If you haven’t watched it, let your kids watch it. Only kids would love, and even then, only those who are bored, without internet and can only watch it to escape punishment. Should a review be this harsh? I mean, the movie stars Johnny Depp of all people….hmm…so i put all the reviews aside, dimmed the lights, cleared my mind, and set ablaze my laptop with a fantastic feeling that everyone got it wrong and i should be the one to stand up for Alice.

Granted its starts off in a rather intriguing way. Alice is grown up, a captain, somewhere in an ocean, around 1875, with two ships bearing hard on her ship, shooting cannons at her from left and right, and her only escape being a risky reef of shallow rocks. Yes despite the impossible, Alice rallies her team, daring them directly to do the impossible by putting up all sails and narrowly, literally by a whisker, escaping danger and safe passage home.
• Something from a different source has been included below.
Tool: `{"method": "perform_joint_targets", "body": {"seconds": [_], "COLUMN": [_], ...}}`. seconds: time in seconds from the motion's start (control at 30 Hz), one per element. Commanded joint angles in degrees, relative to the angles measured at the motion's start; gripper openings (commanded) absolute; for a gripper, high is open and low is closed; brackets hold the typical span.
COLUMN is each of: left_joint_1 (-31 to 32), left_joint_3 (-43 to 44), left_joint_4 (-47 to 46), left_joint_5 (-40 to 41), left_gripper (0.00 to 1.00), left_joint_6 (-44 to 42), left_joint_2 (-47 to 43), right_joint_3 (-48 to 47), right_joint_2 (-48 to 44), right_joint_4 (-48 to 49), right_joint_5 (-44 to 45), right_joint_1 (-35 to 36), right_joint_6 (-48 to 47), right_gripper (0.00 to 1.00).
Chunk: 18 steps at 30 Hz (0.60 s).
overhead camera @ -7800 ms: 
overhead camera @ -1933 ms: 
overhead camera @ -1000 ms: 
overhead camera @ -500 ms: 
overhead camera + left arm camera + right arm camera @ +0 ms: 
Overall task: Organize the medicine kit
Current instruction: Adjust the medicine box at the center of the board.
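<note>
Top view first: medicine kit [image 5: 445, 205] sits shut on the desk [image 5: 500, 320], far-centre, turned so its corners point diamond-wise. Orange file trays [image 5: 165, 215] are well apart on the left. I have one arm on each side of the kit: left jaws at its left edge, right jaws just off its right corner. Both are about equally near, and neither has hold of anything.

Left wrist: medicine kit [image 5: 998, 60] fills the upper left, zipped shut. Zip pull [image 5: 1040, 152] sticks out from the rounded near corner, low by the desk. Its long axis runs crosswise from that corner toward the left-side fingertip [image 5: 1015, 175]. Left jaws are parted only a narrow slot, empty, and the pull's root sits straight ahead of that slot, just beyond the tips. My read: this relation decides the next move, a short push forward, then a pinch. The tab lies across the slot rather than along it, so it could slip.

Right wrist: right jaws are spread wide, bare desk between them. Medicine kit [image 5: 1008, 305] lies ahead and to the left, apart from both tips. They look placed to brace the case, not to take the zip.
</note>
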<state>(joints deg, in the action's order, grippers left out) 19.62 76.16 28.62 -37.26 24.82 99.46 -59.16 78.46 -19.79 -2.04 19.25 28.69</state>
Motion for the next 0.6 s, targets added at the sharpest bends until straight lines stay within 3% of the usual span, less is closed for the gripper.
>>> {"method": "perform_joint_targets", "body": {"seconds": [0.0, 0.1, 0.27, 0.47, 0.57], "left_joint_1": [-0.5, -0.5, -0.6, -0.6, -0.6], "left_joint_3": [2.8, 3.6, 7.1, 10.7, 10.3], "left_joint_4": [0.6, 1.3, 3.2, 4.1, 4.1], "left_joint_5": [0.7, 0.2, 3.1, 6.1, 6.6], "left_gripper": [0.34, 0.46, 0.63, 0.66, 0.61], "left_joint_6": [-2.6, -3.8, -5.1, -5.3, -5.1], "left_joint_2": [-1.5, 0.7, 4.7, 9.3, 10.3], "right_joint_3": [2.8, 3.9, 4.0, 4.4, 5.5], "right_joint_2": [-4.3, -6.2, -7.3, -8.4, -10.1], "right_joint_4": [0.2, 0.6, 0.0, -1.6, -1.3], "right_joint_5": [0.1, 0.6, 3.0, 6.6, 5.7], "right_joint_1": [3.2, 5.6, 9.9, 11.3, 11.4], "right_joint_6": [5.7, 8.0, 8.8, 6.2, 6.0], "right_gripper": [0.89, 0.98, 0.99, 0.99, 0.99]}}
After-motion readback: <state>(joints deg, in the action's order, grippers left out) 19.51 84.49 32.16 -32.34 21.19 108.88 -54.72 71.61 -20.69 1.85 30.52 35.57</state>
Her reception is not so welcome. She hears news that will definitely affect her next voyage. Determined, she sets out to meet the board of directors in a quest to fight for her right to sail again….after witnessing her magnificent battle at sea the audience are clamoring for a fight…for some rebellion…and here starts the disappointment…

Instead she escapes through a ‘looking glass’ mirror 🙁 and i am almost like: what? what is happening? She is back in Wonderland just like, and on wards she goes, meeting everyone, literally FORGETTING HER QUEST for sailing, and starting another wonderland quest for helping The Hatter (Johnny Depp) find his long lost family.

Kids might accept such an irrational logic or flow, but ticket sales tell the truth. The movie sucked beyond belief, saved a tiny bit by a single scene where we see The Red Queen and The White Queen back in time as kids and one commits a crime and blames the other, leading to a hair disaster – the only reason why this movie was made??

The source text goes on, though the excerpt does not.